**TASK STATEMENT:** Without the pictures, can you quote each line below exactly?

**PROVIDED DATA:**
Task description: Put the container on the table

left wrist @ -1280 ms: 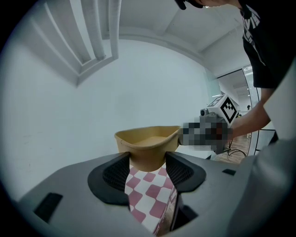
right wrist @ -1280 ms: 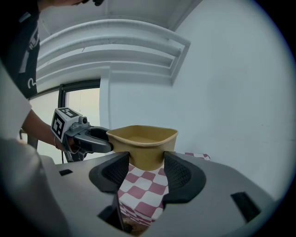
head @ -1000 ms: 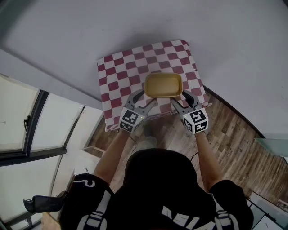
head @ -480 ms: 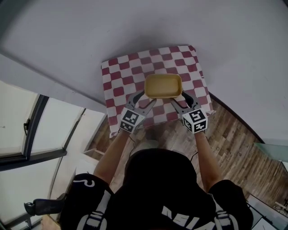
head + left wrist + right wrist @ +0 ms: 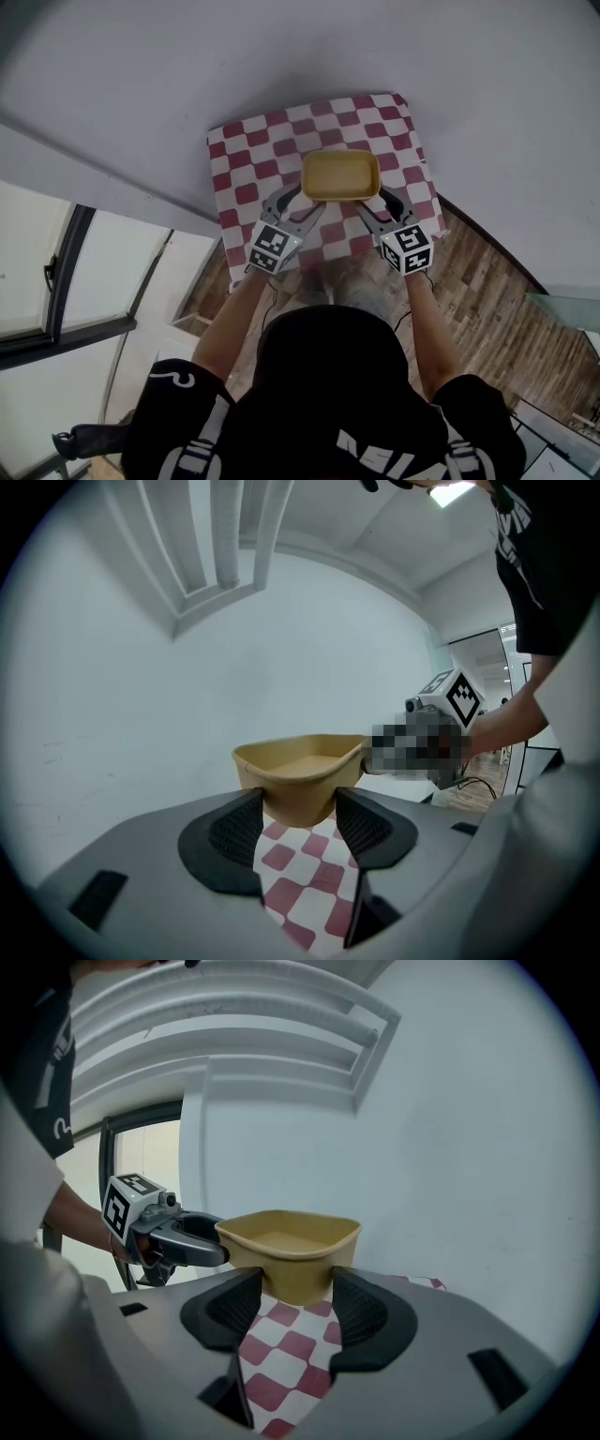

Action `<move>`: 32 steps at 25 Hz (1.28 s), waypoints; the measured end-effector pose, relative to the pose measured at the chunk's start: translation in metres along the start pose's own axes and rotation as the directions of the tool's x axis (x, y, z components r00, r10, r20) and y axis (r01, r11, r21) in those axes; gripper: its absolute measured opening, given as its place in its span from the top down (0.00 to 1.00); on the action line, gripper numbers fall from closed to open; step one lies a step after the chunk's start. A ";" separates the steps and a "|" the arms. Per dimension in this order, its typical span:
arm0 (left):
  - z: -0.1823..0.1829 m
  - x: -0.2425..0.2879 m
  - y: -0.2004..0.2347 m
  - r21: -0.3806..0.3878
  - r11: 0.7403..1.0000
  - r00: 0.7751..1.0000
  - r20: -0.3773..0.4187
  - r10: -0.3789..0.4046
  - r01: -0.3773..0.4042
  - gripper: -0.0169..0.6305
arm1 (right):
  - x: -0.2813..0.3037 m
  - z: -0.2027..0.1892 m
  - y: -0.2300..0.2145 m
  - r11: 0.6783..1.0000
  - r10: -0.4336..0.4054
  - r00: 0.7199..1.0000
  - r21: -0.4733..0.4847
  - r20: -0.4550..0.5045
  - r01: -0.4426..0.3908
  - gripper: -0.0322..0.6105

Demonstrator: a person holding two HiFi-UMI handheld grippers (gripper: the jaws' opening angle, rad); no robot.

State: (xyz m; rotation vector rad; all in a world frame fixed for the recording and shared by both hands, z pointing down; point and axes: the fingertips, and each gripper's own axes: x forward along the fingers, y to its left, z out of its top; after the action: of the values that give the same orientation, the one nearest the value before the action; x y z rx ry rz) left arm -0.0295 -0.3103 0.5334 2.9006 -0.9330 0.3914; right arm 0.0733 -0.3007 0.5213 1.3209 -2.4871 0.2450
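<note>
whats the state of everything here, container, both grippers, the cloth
checkered cloth: spread flat
container: upright, open-topped, empty, gripped at both ends over the checkered cloth; can't tell if it touches it
left gripper: jaws closed on one end of the container
right gripper: jaws closed on the container's other end

black short-sleeve tee point(image 5: 187, 441), white print across back, around 6 o'clock in head view. left gripper point(image 5: 302, 199) and right gripper point(image 5: 380, 199) both grey-bodied, black ribbed pads point(image 5: 234, 832). each has white cube point(image 5: 274, 247) with black square markers, tiny green light at corner.
</note>
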 end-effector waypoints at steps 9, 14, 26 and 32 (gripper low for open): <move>-0.001 0.006 0.018 0.009 0.999 0.999 -0.010 0.033 -0.033 0.59 | 0.020 0.003 -0.007 1.000 0.026 1.000 -0.014 0.012 -0.026 0.56; 0.002 0.014 0.024 0.012 0.999 0.999 -0.008 0.052 -0.052 0.59 | 0.028 0.005 -0.016 0.999 0.042 0.999 -0.015 0.014 -0.042 0.56; -0.002 0.043 0.022 0.012 1.000 0.999 -0.031 0.028 -0.028 0.59 | 0.031 -0.008 -0.042 1.000 0.030 0.999 0.003 -0.013 -0.030 0.56; -0.006 0.052 0.023 0.017 0.999 0.999 -0.039 0.028 -0.027 0.59 | 0.034 -0.015 -0.048 0.999 0.030 0.999 0.014 -0.020 -0.029 0.56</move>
State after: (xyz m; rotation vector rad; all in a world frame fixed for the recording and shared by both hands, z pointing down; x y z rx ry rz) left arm -0.0035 -0.3571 0.5519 2.8863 -0.9692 0.4580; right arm 0.0986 -0.3495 0.5469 1.2818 -2.4942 0.2809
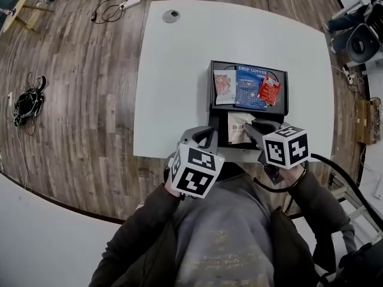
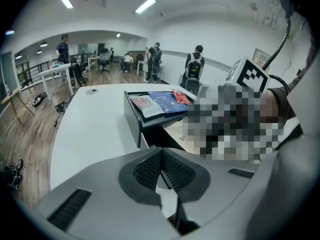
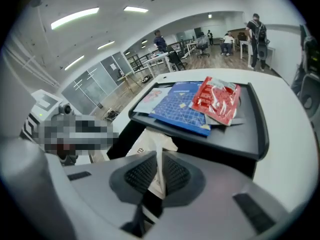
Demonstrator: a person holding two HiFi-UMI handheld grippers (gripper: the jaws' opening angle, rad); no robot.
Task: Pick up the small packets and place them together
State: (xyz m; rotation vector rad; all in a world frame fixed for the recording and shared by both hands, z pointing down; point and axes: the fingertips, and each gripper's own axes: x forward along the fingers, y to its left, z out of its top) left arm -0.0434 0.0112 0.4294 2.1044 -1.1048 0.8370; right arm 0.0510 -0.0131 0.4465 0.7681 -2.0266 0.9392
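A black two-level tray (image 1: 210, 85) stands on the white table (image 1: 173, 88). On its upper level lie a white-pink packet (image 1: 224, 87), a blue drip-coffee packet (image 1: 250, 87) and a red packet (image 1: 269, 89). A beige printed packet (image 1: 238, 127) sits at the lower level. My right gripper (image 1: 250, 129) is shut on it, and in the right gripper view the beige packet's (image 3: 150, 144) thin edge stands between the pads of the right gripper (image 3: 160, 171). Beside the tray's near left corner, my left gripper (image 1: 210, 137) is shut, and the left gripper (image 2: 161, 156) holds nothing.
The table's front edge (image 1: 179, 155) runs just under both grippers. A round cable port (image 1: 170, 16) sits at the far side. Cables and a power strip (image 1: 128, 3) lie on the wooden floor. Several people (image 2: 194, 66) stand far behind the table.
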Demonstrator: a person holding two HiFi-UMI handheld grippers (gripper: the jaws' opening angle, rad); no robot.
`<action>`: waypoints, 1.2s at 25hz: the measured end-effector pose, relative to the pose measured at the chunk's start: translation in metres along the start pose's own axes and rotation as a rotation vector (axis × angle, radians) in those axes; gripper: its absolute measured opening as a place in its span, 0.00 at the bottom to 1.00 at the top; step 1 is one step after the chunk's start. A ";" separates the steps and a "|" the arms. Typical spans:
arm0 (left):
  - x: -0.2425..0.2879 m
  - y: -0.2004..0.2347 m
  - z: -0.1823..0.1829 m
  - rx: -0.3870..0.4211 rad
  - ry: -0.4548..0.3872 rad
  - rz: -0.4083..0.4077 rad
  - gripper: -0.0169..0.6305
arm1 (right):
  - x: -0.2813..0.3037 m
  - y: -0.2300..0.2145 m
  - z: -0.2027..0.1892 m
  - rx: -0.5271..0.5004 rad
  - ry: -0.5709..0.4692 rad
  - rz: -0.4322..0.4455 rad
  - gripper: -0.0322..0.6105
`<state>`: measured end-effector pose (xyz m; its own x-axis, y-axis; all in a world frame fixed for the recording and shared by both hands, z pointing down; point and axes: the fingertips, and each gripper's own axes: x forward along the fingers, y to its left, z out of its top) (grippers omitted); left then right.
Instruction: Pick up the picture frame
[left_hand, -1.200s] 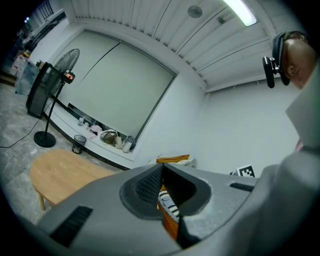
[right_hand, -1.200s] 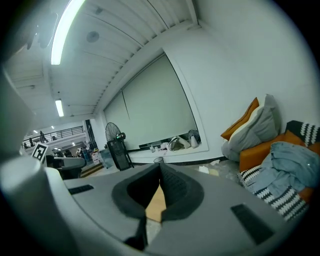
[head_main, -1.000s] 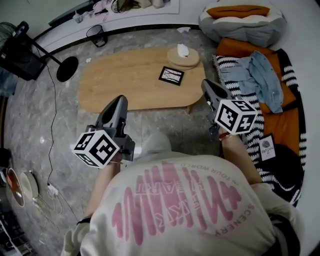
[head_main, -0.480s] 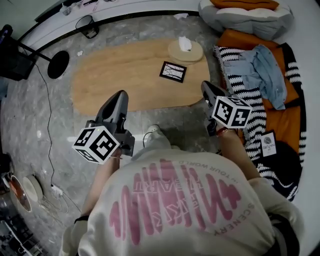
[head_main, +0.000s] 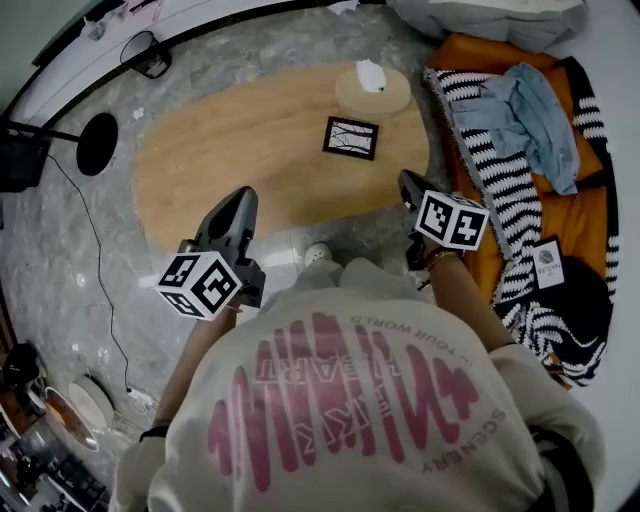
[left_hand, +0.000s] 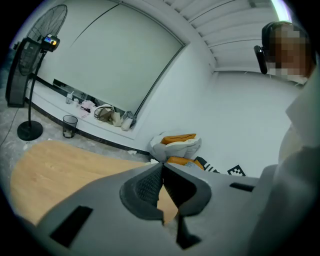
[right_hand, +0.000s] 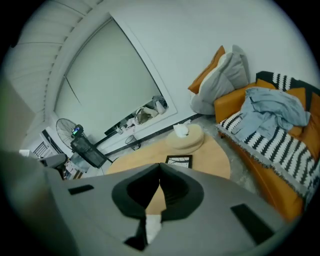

**SOLUTION TO THIS TASK:**
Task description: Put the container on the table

left wrist @ -1280 ms: 
right wrist @ -1280 ms: 
head @ -1000 ms: 
head @ -480 ms: 
head + left wrist + right wrist @ +0 ms: 

Action `<move>`: 32 steps at 25 Hz (1.28 s), waypoints; the measured end-effector pose, relative to the pose measured at the chunk's start: translation in metres along the start pose's own axes and rotation as the directions of the tool's x axis (x, y, z components r00, r10, r20) and y axis (r01, r11, r21) in those axes; gripper: its absolute measured opening, given as its place in its span from the top down (0.00 to 1.00); on the action line, gripper numbers fall from closed to open; step one lies a step after the chunk's start. A ";" separates the steps and a "|" the arms. Per dimension in this order, its typical span:
arm0 (left):
  - z: -0.1823..0.1829 m
  - x: -0.2425..0.2879 m
  - y: -0.2004..0.2347 m
  - r21: -0.3806..0.3878
  - r11: 0.7403..1.0000
  - r00: 0.7751..1.0000
  - r20: -0.3773..0.4187
  - r10: -0.3789..0.4046
  - r01: -0.3773..0.4042
  - gripper: -0.0169..0.6305
arm1 (right):
  - x: -0.2813..0.3037 m
  - z: -0.2027..0.1892 m
  - y: -0.2300..0.2145 m
  - r11: 0.6783..1.0000
  - r10: -0.4336..0.4054
  - r00: 0.7199..1.0000
  - r21: -0.4733..0.4847
  - r20: -0.4550..0.5045
  - r01: -0.4426..0.3908
  - gripper: -0.0322..0.6105

Demonstrator: a person holding two HiFi-UMI handheld grippers (gripper: the jaws' opening angle, rad); no robot.

State: (xyz m; rotation vector rad; all in a world frame fixed for the recording and shared by both hands, z pointing down; point and axes: the fingertips, and each gripper's own axes: x forward along the fingers, y to its left, z out of its top; after the action: of the values that give the same orientation, the one nearest the value before the action; x y z rx ry rz) left arm -0.0295 -0.3103 0.5334 2.9006 -0.9330 0.3914; right arm 0.0733 -0.3007 0.5213 1.3209 -2.4871 0.2450
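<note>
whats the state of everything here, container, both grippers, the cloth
checkered cloth: spread flat
container: upright, open-topped, empty, gripped at both ends over the checkered cloth; can't tell if it touches it
left gripper: jaws closed on one end of the container
right gripper: jaws closed on the container's other end

black short-sleeve tee point(image 5: 187, 441), white print across back, around 6 o'clock in head view. left gripper point(image 5: 302, 199) and right gripper point(image 5: 380, 199) both grey-bodied, black ribbed pads point(image 5: 234, 832). each has white cube point(image 5: 274, 247) with black square markers, tiny green light at corner.
</note>
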 end-effector waypoints at steps 9, 14, 26 and 32 (gripper low for open): <move>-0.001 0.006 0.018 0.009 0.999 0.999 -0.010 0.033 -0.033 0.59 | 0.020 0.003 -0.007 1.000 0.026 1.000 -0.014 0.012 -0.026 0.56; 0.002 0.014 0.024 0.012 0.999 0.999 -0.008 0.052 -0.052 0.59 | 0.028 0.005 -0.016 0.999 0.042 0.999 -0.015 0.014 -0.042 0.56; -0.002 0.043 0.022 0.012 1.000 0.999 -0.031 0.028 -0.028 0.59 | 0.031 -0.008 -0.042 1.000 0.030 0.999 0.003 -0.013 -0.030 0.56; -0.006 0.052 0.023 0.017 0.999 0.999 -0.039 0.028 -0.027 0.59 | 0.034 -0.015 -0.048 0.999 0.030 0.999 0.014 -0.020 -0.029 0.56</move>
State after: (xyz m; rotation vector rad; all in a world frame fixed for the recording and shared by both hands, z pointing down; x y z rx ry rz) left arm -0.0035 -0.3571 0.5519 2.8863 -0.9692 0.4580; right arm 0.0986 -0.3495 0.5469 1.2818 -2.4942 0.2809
Demonstrator: a person holding two HiFi-UMI handheld grippers (gripper: the jaws' opening angle, rad); no robot.
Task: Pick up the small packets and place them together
State: (xyz m; rotation vector rad; all in a world frame fixed for the recording and shared by both hands, z pointing down; point and axes: the fingertips, and each gripper's own axes: x forward along the fingers, y to its left, z out of its top) left arm -0.0434 0.0112 0.4294 2.1044 -1.1048 0.8370; right arm 0.0510 -0.0131 0.4465 0.7681 -2.0266 0.9392
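A black two-level tray (image 1: 210, 85) stands on the white table (image 1: 173, 88). On its upper level lie a white-pink packet (image 1: 224, 87), a blue drip-coffee packet (image 1: 250, 87) and a red packet (image 1: 269, 89). A beige printed packet (image 1: 238, 127) sits at the lower level. My right gripper (image 1: 250, 129) is shut on it, and in the right gripper view the beige packet's (image 3: 150, 144) thin edge stands between the pads of the right gripper (image 3: 160, 171). Beside the tray's near left corner, my left gripper (image 1: 210, 137) is shut, and the left gripper (image 2: 161, 156) holds nothing.
The table's front edge (image 1: 179, 155) runs just under both grippers. A round cable port (image 1: 170, 16) sits at the far side. Cables and a power strip (image 1: 128, 3) lie on the wooden floor. Several people (image 2: 194, 66) stand far behind the table.
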Demonstrator: a person holding two HiFi-UMI handheld grippers (gripper: the jaws' opening angle, rad); no robot.
`<action>`: waypoints, 1.2s at 25hz: the measured end-effector pose, relative to the pose measured at the chunk's start: translation in metres along the start pose's own axes and rotation as a rotation vector (axis × angle, radians) in those axes; gripper: its absolute measured opening as a place in its span, 0.00 at the bottom to 1.00 at the top; step 1 is one step after the chunk's start. A ";" separates the steps and a "|" the arms. Typical spans:
arm0 (left):
  - x: -0.2425..0.2879 m
  - y: -0.2004..0.2347 m
  - z: -0.1823..0.1829 m
  - rx: -0.3870..0.4211 rad
  - ry: -0.4548..0.3872 rad
  - rz: -0.4083..0.4077 rad
  - gripper: -0.0169..0.6305
arm1 (right):
  - x: -0.2813..0.3037 m
  - y: -0.2300..0.2145 m
  - z: -0.2027..0.1892 m
  - rx: -0.5271..0.5004 rad
  - ry: -0.5709..0.4692 rad
  - rz: -0.4322..0.4455 rad
  - gripper: -0.0322..0.6105
`<state>`: measured end-effector pose (xyz m; its own x-axis, y-axis; all in a world frame fixed for the recording and shared by both hands, z pointing down; point and axes: the fingertips, and each gripper's own axes: x forward along the fingers, y to its left, z out of its top) (grippers omitted); left then right.
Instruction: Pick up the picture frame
[left_hand, -1.200s] 
[right_hand, -1.200s] 
[head_main, -1.000s] 
[head_main, -0.480s] 
[head_main, +0.000s] 
[left_hand, +0.000s] 
[right_hand, +0.000s] 

Nothing further remains in this exercise.